The response must reproduce exactly every line of the material below holding the word "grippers".

Start of Supplied material

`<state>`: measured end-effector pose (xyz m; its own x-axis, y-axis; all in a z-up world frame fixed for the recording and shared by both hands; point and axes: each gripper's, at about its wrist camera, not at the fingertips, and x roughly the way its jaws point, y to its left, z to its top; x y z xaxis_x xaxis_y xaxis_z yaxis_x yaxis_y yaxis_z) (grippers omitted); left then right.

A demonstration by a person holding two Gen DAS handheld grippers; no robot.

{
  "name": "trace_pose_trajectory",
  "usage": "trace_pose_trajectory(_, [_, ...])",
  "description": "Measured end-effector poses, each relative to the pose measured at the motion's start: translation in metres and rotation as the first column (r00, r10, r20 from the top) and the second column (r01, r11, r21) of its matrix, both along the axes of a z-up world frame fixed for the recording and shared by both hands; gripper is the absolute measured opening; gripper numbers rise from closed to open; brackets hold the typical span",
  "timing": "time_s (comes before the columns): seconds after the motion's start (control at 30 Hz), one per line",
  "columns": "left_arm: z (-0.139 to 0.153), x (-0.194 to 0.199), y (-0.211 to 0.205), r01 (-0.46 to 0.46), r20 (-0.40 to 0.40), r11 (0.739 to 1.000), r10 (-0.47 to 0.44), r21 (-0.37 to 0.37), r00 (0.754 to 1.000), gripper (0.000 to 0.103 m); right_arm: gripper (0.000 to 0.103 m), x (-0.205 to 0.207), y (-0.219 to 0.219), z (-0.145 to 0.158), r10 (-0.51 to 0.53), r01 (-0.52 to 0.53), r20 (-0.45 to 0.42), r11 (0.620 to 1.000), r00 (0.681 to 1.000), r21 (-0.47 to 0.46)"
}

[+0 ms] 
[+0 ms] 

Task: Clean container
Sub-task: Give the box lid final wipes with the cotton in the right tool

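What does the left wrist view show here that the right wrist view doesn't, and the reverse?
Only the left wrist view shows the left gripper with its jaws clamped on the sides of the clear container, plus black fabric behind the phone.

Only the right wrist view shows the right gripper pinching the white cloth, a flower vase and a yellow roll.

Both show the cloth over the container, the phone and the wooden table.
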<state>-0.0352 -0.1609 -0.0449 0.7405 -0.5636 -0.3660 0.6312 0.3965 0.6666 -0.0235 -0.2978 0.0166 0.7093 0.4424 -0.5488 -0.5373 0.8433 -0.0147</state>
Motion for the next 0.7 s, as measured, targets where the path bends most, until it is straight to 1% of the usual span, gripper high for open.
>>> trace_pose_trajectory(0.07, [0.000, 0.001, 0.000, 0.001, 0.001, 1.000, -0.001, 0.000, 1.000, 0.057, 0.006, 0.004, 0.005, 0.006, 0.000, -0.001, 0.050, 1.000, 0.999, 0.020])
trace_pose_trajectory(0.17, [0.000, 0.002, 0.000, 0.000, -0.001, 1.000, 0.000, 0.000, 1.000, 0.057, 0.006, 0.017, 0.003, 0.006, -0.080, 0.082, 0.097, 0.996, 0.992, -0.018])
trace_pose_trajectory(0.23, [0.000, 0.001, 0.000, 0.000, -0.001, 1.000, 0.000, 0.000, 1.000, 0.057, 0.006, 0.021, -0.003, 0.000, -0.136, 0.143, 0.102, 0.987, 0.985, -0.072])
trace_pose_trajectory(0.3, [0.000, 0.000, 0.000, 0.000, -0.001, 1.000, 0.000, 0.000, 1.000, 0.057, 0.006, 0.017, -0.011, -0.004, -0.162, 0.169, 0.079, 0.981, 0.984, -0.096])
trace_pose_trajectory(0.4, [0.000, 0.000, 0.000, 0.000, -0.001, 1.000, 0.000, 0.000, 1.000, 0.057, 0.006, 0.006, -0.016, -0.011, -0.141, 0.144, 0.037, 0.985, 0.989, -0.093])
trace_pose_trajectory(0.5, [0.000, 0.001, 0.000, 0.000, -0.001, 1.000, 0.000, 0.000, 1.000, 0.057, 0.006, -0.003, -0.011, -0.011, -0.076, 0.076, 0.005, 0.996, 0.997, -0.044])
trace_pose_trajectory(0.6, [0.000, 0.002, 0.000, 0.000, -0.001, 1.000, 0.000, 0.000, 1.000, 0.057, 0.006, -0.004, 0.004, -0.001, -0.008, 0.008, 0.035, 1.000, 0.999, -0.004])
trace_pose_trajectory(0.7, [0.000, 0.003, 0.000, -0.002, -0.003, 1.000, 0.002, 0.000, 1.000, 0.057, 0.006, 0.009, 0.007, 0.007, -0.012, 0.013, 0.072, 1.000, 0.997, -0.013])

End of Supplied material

→ **Written reply**
`<state>`: measured end-effector pose (xyz m; its own x-axis, y-axis; all in a z-up world frame fixed for the recording and shared by both hands; point and axes: each gripper's, at about its wrist camera, not at the fingertips, and x roughly the way its jaws point, y to its left, z to its top; x y z xaxis_x xaxis_y xaxis_z yaxis_x yaxis_y yaxis_z) (grippers omitted); left then right.
A demonstration by a person holding two Gen DAS handheld grippers; no robot.

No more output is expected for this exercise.